到底是吸比較爽,還是被吸比較爽,試過就知。
千里道:「你……知道血族的原則嗎?」
「什麼原則?」
千里笑了笑,眯眼道:「等會兒,你就知道了。」
他將牙埋了進去。
血族君主的芬芳瀰漫開來,一陣勁風吹開了門。
外面似乎陷入了躁動。
蘇燈心沒感覺到疼,只覺得癢和熱。四肢是綿的,像跌入了光滑的綢緞中,不停地往下陷落。

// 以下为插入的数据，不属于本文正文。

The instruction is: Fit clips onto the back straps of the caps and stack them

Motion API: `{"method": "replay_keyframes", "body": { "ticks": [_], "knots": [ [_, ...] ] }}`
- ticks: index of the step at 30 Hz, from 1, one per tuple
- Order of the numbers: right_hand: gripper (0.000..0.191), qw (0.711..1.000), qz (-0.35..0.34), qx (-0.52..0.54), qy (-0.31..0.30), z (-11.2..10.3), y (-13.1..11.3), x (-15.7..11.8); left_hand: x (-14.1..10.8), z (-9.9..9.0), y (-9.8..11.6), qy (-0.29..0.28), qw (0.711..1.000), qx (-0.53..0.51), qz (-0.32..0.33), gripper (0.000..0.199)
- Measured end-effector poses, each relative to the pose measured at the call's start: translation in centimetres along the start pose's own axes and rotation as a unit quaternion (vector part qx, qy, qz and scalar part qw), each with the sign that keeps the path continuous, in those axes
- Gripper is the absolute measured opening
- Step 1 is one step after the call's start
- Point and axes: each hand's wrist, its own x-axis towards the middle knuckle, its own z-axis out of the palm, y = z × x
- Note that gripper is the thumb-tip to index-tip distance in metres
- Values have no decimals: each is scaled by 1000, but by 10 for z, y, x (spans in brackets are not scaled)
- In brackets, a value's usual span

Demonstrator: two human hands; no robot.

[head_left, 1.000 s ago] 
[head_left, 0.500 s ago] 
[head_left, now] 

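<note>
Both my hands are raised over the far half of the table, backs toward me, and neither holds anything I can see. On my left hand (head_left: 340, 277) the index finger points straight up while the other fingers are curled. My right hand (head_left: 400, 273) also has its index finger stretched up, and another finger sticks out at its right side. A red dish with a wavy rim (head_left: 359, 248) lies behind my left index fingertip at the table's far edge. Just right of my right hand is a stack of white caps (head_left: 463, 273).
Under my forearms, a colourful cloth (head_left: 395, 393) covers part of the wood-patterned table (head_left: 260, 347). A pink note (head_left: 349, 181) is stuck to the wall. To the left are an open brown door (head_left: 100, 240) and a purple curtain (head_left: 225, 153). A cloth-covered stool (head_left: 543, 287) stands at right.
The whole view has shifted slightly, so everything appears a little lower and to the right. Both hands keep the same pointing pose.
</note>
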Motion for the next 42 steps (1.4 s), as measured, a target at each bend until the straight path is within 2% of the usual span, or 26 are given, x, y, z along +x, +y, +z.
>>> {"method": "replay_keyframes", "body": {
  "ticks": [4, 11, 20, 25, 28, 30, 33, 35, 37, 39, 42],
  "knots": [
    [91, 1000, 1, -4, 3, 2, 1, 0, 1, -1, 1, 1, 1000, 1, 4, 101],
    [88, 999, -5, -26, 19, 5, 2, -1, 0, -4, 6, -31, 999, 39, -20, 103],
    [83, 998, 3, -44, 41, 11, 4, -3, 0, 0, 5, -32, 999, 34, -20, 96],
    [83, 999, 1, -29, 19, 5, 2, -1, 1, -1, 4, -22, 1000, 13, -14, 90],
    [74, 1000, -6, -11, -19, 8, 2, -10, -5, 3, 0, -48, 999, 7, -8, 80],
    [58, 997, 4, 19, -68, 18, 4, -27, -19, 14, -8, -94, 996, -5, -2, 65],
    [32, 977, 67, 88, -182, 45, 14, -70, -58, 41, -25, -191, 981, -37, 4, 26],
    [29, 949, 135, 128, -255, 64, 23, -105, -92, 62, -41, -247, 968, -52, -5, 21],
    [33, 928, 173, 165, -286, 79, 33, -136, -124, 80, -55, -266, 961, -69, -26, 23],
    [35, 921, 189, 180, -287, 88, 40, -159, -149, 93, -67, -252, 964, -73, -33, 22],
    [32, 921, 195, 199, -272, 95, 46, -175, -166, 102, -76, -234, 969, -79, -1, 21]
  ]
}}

她的血中,還帶著千里的味道,她能嗅出來,很薄淡的一點日光味道。
這是血族不喜歡的,但她卻想起了第一次學習飛行張開翅膀時,因展開太久不敢起飛,太陽光曬透了她的羽毛,軟哄哄的散發出陽光的氣味。
蘇燈心閉上眼,想起了許多已經遺忘的快樂童年。
她愉快地舉著翅膀,奔跑在陽光下,一聲槍響終結了她所有的沉浸式回憶。
蘇燈心睜開眼,千里跌落在她的懷中,仿佛是從太陽上直摔地面,了悟生氣。
銀色的子彈從他的後背穿透心臟。
然後就從那傷口開始,藍紫色的火焰燒了起來,一點點的,只溫柔的把他燒滅,變成幾片輕盈乾淨,如薄冰似的灰燼。
蘇燈心呆呆望著手。
「你能清醒點嗎!」二哥舉著槍,緊張卻又視死如歸地高聲說道,「帶著詛咒又卑污的血,你嘗幾口解癮就是了,你竟荒唐到讓他玷污我們夜之一族最高貴的血!」
「我聞到了!他竟然敢……竟然敢!」二哥怒不可言,聲音憤怒到顫抖。
蘇燈心面無表情,忽而,她輕聲哼笑。
「這就是你們的原則,對吧……」
身份低微的血仆,永遠不能用牙齒冒犯血族的君主。
血族有森嚴的等級,從來就只有上位者肆意享用任何血液,哪裡能讓骯髒的雜血下位者咬破上位者的脖子,埋在主人的脖子裡吮享美味呢。